Era muy arriesgado, pensó Gregor, pero de todos modos el polo sur era una muerte cierta.

Abrió la cantimplora.

—Dado que no podemos cumplir nuestra misión —dijo—, nunca podremos volver a mirar a la cara a nuestros compañeros. La única alternativa es el suicidio.

Tomó un trago de agua y pasó al cantimplora a Arnold.

—No, no lo hagan —chilló el bote salvavidas—. ¡Eso es agua! Es un veneno mortal…

Brotó una descarga eléctrica del cuadro de mandos que arrancó la cantimplora de la mano de Arnold.

Arnold consiguió agarrarla otra vez. Antes de que el bote pudiese arrebatársela, ya había bebido un trago.

—¡Morimos por el glorioso Drome! —Gregor se desplomó en el suelo. Arnold le imitó.

—No hay ningún antídoto conocido —gimió el bote—. Si por lo menos pudiese entrar en contacto con un barco hospital…

Los motores ronronearon indecisos.

—Háblenme —suplicó el bote—. ¿Siguen aún con vida? Gregor y Arnold se mantenían totalmente inmóviles, sin respirar.

—¡Contéstenme! —suplicó el bote salvavidas—. Quizás si comiesen un poco de gizel… —brotaron dos bandejas. Los socios no se movieron.

—Muertos —dijo el bote salvavidas—. Muertos. Leeré la oración fúnebre.

Hubo una pausa. Luego el bote salvavidas entonó: —Gran Espíritu del Universo, recibe en tu seno las almas de estos siervos tuyos. Aunque se dieron muerte a sí mismos, fue al servicio de su país, luchando por su tierra y por su hogar. No les juzgues duramente por su impía acción. Culpa de ello al espíritu de la guerra que incendia y destruye todo Drome.

Se abrió la escotilla. Gregor percibió un soplo de aire fresco.

—Y ahora, por la autoridad que me concede la flota de Drome, y con todo respeto, entrego sus cuerpos a las profundidades.

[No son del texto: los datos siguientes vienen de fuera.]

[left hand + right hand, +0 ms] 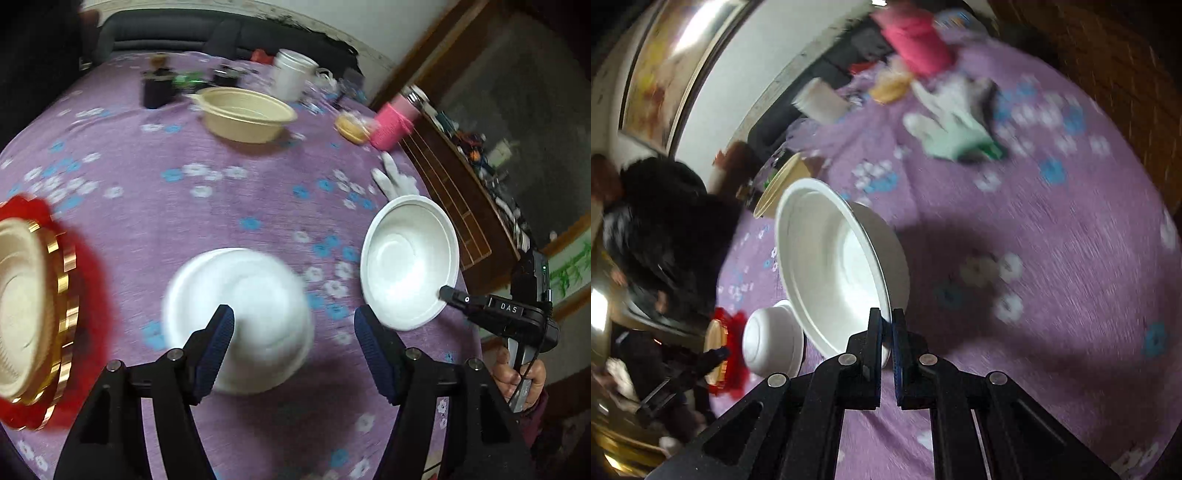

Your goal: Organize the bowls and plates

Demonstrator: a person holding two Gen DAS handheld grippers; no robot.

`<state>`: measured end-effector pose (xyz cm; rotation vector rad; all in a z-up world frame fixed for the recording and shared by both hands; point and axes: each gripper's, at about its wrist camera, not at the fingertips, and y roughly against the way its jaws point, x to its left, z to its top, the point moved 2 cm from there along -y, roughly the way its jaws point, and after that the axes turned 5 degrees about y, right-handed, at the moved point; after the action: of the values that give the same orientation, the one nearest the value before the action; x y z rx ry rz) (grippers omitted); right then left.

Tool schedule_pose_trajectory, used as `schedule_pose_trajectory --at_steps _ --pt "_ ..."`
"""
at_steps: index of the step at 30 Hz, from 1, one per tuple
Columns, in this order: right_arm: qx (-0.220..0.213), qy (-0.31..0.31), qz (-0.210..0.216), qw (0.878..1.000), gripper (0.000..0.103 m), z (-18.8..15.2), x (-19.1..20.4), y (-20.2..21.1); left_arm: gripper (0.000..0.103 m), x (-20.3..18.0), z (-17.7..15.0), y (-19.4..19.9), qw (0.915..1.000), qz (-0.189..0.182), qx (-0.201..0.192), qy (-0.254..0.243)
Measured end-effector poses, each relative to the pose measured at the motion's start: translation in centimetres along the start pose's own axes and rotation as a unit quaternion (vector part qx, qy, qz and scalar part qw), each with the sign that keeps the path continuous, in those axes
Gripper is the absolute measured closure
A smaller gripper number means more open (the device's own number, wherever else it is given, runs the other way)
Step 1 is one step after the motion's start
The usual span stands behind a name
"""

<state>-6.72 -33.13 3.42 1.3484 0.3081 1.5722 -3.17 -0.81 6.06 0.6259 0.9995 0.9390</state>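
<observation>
Carrying a white bowl [834, 273] by its rim, the right tool [885, 328] is clamped shut on it. The left tool [293, 332] gapes wide over an upturned bowl [240, 317] on the bench [221, 206]. Early going, I'd say: a tan bowl [245, 112] sits loose, nothing white stacked yet.

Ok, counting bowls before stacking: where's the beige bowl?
In the left wrist view, the beige bowl sits upright on the far side of the purple tablecloth, before the white jar.

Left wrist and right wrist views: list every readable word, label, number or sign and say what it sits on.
"DAS" – white letters on a small black plate on the right hand-held gripper, seen in the left wrist view, where it is shut on the rim of the white bowl.
Nothing else reads: the white jar and pink bottle show no legible print, and the right wrist view is too motion-blurred for any text.
</observation>
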Motion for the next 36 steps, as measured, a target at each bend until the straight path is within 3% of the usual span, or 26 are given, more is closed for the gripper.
schedule_pose_trajectory --at_steps 6,12,13,14,16,20,24,29,36 --pt "0.016 -0.020 0.022 0.999 0.098 -0.8 -2.2 -0.3 0.035 -6.4 0.9 -6.3 0.9976 0.000 0.038 -0.057" --pt "0.014 -0.026 0.032 0.999 0.097 -0.8 -3.5 -0.7 0.036 -9.6 1.2 -12.6 0.9934 0.007 0.093 -0.068" --pt "0.013 -0.029 0.034 0.999 0.097 -0.8 -3.8 -0.7 0.046 -9.9 1.1 -13.1 0.9925 0.007 0.100 -0.070" --pt "0.013 -0.031 0.038 0.999 0.097 -0.9 -4.0 -0.6 0.068 -10.3 1.0 -13.6 0.9913 0.005 0.108 -0.074" --pt "0.011 -0.035 0.043 0.998 0.096 -1.1 -4.6 -0.1 0.074 -10.5 0.9 -13.8 0.9906 0.017 0.112 -0.078" --pt "0.007 -0.035 0.053 0.998 0.096 -1.7 -4.4 0.3 0.078 -9.6 0.9 -11.9 0.9925 0.003 0.104 -0.064" --pt "0.011 -0.025 0.072 0.997 0.096 -1.9 -2.2 0.1 0.078 -8.0 0.9 -7.7 0.9961 0.003 0.069 -0.054" --pt "0.018 0.035 0.084 0.996 0.095 -2.3 4.2 -1.1 0.077 -3.7 0.6 -1.6 0.9995 0.017 0.012 -0.025" --pt "0.059 0.119 0.103 0.986 0.094 -3.3 15.0 -6.1 0.077 6.1 0.0 6.2 0.9964 0.034 -0.055 0.055"
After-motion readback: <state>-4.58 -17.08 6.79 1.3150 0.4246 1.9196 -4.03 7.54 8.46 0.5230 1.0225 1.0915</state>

Gregor sintió que le alzaban a través de la escotilla y le depositaban en cubierta. Luego se vio en el aire, cayendo, y al instante siguiente estaba en el agua, con Arnold a su lado.

—No te muevas —murmuró.

La isla estaba próxima, pero el bote salvavidas aún seguía cerca de ellos, con los motores ronroneando nerviosamente.

—¿Qué crees que hará ahora? —cuchicheó Arnold.

—No lo sé —dijo Gregor, esperando que los dromes no fuesen partidarios de reducir a cenizas sus cuerpos.

El bote se aproximó. Su proa estaba sólo a unos centímetros de distancia. Y entonces, tensos y rígidos, lo oyeron. El rechinante estruendo del himno nacional de Drome.

Cuando acabó el himno, el bote murmuró:

—Descansen en paz —y girando, se alejó.

Mientras nadaban lentamente hacia la isla, Gregor veía alejarse al bote salvavidas, camino del sur, hacia el polo, a esperar la flota de Drome.